◆ EXERCISE AIM
For each line in the data below that holds "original", return a copy.

▼

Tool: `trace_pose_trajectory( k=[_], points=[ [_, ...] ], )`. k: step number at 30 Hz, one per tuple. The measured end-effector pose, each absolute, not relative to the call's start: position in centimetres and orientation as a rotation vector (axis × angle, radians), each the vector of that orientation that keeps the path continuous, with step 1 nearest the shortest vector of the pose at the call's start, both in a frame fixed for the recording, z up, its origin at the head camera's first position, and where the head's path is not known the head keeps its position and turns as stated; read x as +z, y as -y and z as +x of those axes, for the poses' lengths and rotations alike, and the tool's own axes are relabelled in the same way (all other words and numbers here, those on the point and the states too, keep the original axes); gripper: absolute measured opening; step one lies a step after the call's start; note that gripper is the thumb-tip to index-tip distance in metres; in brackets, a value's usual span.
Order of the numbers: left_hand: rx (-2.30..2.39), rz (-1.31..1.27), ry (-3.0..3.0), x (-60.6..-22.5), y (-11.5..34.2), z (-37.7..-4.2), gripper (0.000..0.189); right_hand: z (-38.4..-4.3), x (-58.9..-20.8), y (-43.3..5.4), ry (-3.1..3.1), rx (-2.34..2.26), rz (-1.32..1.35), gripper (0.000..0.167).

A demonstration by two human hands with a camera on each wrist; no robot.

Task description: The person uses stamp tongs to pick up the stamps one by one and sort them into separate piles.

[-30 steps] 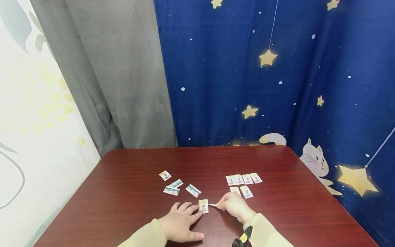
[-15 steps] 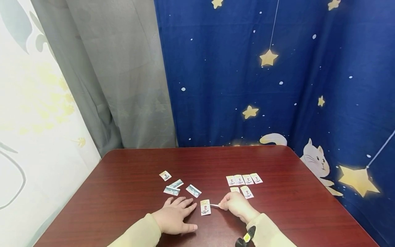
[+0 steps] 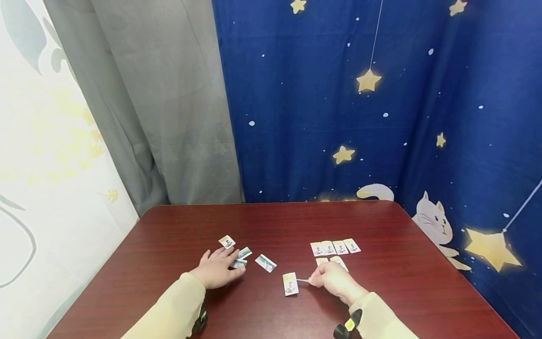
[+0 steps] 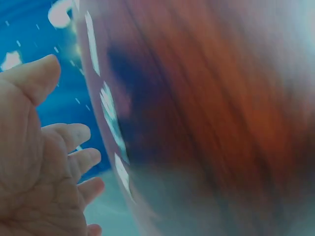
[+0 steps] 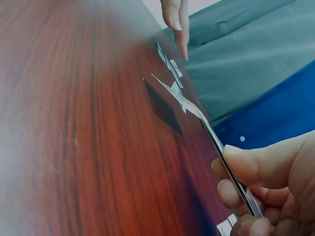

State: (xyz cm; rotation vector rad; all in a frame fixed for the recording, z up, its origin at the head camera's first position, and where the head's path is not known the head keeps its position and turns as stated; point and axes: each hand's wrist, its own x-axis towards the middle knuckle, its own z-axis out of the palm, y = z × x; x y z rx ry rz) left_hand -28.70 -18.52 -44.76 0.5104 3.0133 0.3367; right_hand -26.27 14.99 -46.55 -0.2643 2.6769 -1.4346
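My right hand (image 3: 336, 283) pinches slim metal tweezers (image 5: 212, 133) between thumb and fingers. The tweezers' tips grip the edge of a small picture card (image 3: 290, 284); in the right wrist view the card hangs over the table with its shadow beneath. My left hand (image 3: 217, 270) is spread over the left group of cards, partly covering a bluish card (image 3: 239, 264); whether it touches them I cannot tell. Another bluish card (image 3: 244, 253) overlaps that one. A figure card (image 3: 227, 242) lies just beyond the left fingertips, and a separate bluish card (image 3: 266, 263) lies to their right.
On the right, several figure cards (image 3: 328, 247) stand in a neat row on the dark red table (image 3: 178, 226). A shorter second row (image 3: 339, 262) lies in front of it, partly hidden by my right hand. Curtains (image 3: 313, 94) hang behind the table.
My left hand has let go of the card it was touching and moved left and away, over the left group. The tweezers and gripped card have shifted slightly right.
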Motion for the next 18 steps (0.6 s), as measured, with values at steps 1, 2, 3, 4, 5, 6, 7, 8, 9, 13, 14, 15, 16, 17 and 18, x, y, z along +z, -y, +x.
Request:
trace_pose_trajectory(
  k=[1,2,3,4,5,6,7,8,9,13,14,15,16,17,18],
  points=[
    [0.335,0.476,-3.008,-44.7,18.8,-29.1,0.068,-26.3,-46.5,-15.1,-2.671,-1.443,-0.270,0.007],
    [0.331,0.446,-3.003,-44.7,19.0,-29.4,0.068,-26.3,-46.5,-15.3,-2.666,-1.451,-0.277,0.007],
    [0.331,0.434,-3.003,-44.9,19.3,-29.9,0.068,-26.4,-46.5,-15.5,-2.665,-1.458,-0.284,0.007],
    [0.329,0.410,-2.995,-44.8,19.4,-30.2,0.067,-26.4,-46.5,-15.7,-2.664,-1.463,-0.287,0.007],
    [0.326,0.391,-2.991,-44.8,19.6,-30.6,0.067,-26.5,-46.4,-15.9,-2.666,-1.462,-0.293,0.007],
    [0.327,0.373,-2.989,-44.8,19.7,-30.9,0.066,-26.5,-46.4,-16.1,-2.666,-1.461,-0.292,0.007],
    [0.327,0.350,-2.983,-44.8,19.8,-31.3,0.065,-26.6,-46.4,-16.3,-2.670,-1.454,-0.286,0.007],
    [0.325,0.333,-2.982,-44.9,19.9,-31.6,0.064,-26.7,-46.4,-16.5,-2.677,-1.445,-0.286,0.007],
    [0.329,0.315,-2.981,-45.0,20.1,-31.9,0.062,-26.8,-46.4,-16.8,-2.682,-1.438,-0.283,0.007],
    [0.338,0.252,-2.962,-45.1,20.4,-32.8,0.057,-27.1,-46.2,-18.0,-2.685,-1.434,-0.269,0.006],
    [0.342,0.244,-2.956,-45.1,20.5,-32.9,0.056,-27.2,-46.1,-18.3,-2.685,-1.438,-0.265,0.006],
    [0.342,0.240,-2.949,-45.2,20.5,-33.1,0.056,-27.3,-46.1,-18.6,-2.680,-1.447,-0.255,0.006],
    [0.340,0.236,-2.941,-45.2,20.6,-33.2,0.055,-27.3,-46.0,-18.9,-2.674,-1.456,-0.247,0.006],
    [0.332,0.240,-2.934,-45.2,20.7,-33.3,0.054,-27.4,-45.9,-19.2,-2.667,-1.466,-0.238,0.006],
    [0.328,0.244,-2.927,-45.2,20.9,-33.4,0.054,-27.5,-45.8,-19.4,-2.660,-1.474,-0.231,0.006]
  ],
)
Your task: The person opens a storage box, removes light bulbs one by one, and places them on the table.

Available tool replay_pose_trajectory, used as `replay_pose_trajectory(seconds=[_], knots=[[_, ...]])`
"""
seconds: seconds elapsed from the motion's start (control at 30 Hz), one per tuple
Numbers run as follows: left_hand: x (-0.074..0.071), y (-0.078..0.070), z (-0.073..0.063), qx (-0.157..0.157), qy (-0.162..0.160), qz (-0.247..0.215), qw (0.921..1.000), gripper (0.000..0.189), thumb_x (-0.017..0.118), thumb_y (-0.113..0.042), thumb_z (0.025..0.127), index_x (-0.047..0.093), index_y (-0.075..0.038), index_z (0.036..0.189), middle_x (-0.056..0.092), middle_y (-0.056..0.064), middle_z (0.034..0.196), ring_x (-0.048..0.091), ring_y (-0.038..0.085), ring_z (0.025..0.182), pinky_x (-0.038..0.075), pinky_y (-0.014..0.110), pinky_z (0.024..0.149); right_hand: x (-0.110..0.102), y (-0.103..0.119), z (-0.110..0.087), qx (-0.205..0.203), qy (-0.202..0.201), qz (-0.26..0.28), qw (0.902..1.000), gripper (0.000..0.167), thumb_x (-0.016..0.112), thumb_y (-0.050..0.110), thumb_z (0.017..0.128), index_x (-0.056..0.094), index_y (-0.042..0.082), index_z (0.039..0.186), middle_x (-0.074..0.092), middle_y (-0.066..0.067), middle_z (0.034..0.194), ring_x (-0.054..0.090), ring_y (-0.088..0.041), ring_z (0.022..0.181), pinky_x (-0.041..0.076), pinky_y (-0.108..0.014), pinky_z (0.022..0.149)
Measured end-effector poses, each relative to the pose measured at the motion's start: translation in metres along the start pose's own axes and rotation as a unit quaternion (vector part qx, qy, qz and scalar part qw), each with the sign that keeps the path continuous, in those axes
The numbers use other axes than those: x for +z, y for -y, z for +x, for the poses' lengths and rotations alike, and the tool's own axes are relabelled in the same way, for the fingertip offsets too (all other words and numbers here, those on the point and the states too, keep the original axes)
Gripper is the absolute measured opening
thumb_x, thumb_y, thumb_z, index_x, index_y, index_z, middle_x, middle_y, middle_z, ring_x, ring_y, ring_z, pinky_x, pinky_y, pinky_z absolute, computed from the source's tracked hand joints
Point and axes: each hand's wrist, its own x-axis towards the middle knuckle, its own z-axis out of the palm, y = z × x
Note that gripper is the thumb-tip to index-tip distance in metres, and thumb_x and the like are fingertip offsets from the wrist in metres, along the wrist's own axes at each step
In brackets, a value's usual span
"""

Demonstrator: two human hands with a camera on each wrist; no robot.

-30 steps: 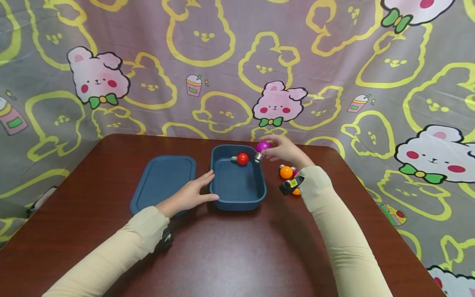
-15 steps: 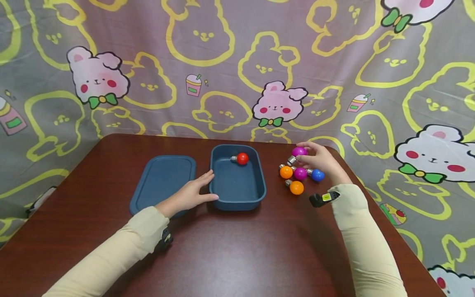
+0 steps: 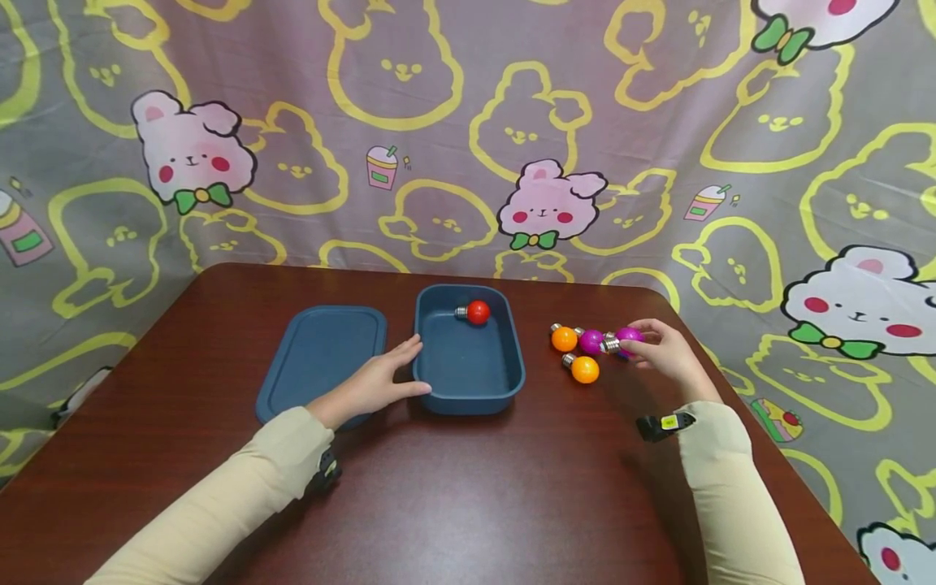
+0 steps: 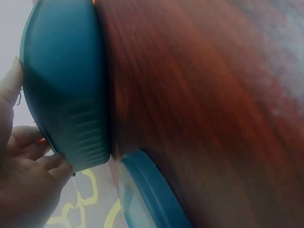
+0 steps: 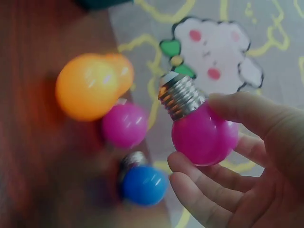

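Observation:
My right hand [image 3: 669,357] pinches a magenta light bulb [image 5: 204,135] with a silver screw base, thumb near the base and fingers under the globe. It holds the bulb above a blue bulb [image 5: 145,185], which is mostly hidden behind it in the head view. Left of these lie another magenta bulb [image 3: 591,342] and two orange bulbs, one farther back [image 3: 564,339] and one nearer [image 3: 585,370]. My left hand [image 3: 373,382] rests with spread fingers at the left side of a dark blue box [image 3: 468,405]. Inside the box, near its back, lies a red bulb [image 3: 478,312].
A flat blue lid [image 3: 322,349] lies on the table left of the box, partly under my left forearm in the head view. The brown table [image 3: 468,504] ends at the back against a patterned curtain [image 3: 439,162].
My right hand, holding the magenta bulb, has moved from over the box's right rim to the right, then toward me over the blue bulb. The left hand and box have stayed put.

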Motion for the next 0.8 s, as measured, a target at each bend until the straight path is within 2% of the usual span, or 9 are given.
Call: replay_pose_trajectory(seconds=[0.13,0.3,0.53,0.8], knots=[[0.0,-0.001,-0.001,0.001,-0.001,-0.001,1.0,0.079,0.064,-0.039,0.085,0.026,-0.001,0.144,0.016,0.01,0.151,0.015,0.029,0.136,0.022,0.049,0.104,0.002,-0.018,-0.004,0.014,-0.002,0.012,0.9998,0.048,0.065,0.014,0.087,0.039,-0.012,0.118,0.053,-0.027,0.101,0.065,-0.031,0.073,0.053,-0.038,0.067],[0.0,-0.001,-0.001,0.003,-0.001,0.0,1.0,0.081,0.063,-0.042,0.085,0.026,-0.001,0.144,0.016,0.01,0.151,0.016,0.028,0.136,0.023,0.049,0.103,0.006,-0.034,-0.007,0.039,0.017,0.017,0.999,0.05,0.063,0.013,0.088,0.038,-0.012,0.122,0.055,-0.021,0.096,0.063,-0.027,0.069,0.053,-0.033,0.065],[0.001,0.001,0.0,0.004,-0.002,0.002,1.0,0.082,0.063,-0.044,0.085,0.026,-0.001,0.144,0.016,0.012,0.151,0.016,0.028,0.136,0.023,0.05,0.103,0.009,-0.042,-0.006,0.051,0.039,-0.017,0.9978,0.051,0.062,0.016,0.09,0.04,-0.014,0.125,0.059,-0.015,0.091,0.062,-0.023,0.068,0.053,-0.033,0.065],[0.001,0.002,0.0,0.006,0.0,0.001,1.0,0.082,0.063,-0.045,0.085,0.026,-0.001,0.144,0.016,0.012,0.151,0.016,0.028,0.136,0.024,0.05,0.103,0.01,-0.046,-0.005,0.066,0.054,-0.019,0.9961,0.052,0.062,0.02,0.09,0.039,-0.014,0.122,0.058,-0.018,0.093,0.063,-0.024,0.07,0.053,-0.036,0.067]])
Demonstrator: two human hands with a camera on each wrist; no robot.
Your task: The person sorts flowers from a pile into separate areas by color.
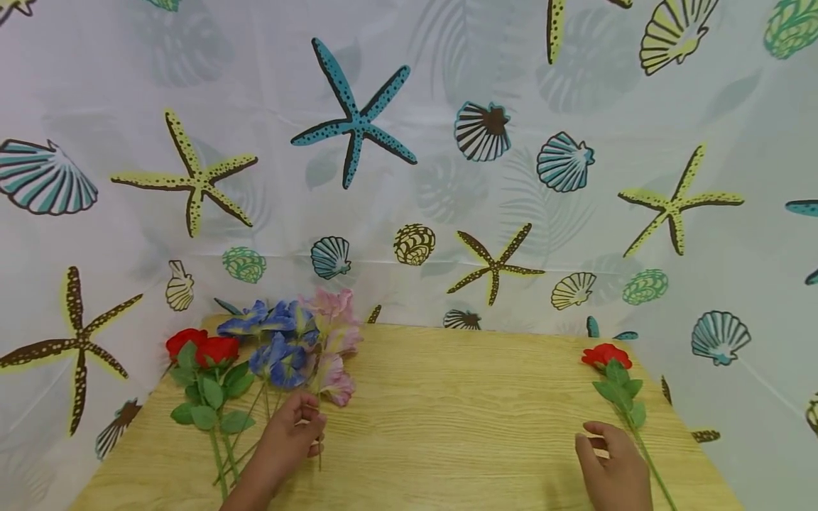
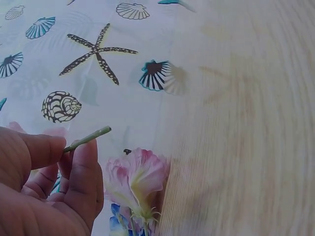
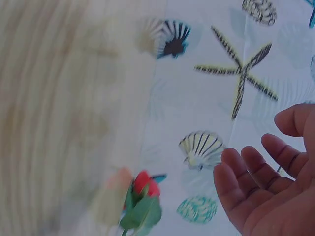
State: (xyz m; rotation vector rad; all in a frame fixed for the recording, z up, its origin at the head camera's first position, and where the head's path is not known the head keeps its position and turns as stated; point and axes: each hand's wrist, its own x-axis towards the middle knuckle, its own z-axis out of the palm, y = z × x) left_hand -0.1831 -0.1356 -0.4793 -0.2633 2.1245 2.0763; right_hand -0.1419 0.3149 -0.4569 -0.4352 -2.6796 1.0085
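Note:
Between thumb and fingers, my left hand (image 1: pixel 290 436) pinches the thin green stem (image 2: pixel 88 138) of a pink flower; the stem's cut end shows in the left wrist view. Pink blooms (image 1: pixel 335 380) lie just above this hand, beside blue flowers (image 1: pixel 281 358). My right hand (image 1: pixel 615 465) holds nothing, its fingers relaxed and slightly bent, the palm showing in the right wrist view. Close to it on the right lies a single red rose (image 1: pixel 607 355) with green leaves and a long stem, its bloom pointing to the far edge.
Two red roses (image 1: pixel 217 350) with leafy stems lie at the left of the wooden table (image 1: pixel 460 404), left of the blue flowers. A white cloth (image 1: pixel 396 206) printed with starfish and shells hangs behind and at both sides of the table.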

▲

◆ WRITTEN RESPONSE
Tool: `trace_pose_trajectory( k=[_], points=[ [_, ...] ], )`. k: step number at 30 Hz, one per tuple. The measured end-effector pose, each absolute, not relative to the call's start: position in centimetres and orientation as a rotation vector (axis × angle, radians), each the vector of that orientation that keeps the path continuous, with step 1 nearest the shortest vector of the pose at the call's start, both in a frame fixed for the recording, z up, its origin at the head camera's first position, and where the head's path is not known the head keeps its position and turns as stated; read x as +z, y as -y and z as +x of those axes, for the poses' lengths and rotations alike, and the tool's own axes are relabelled in the same way (all other words and numbers here, those on the point and the states too, keep the original axes); gripper: absolute measured opening; step one lies a step after the call's start; note that gripper is the thumb-tip to index-tip distance in metres; in brackets, a value's usual span.
The numbers use other axes than those: x for +z, y for -y, z for +x, for the poses' lengths and rotations alike, and the tool's own axes are relabelled in the same way, for the fingertip offsets too (all other words and numbers here, those on the point and the states too, keep the original axes)

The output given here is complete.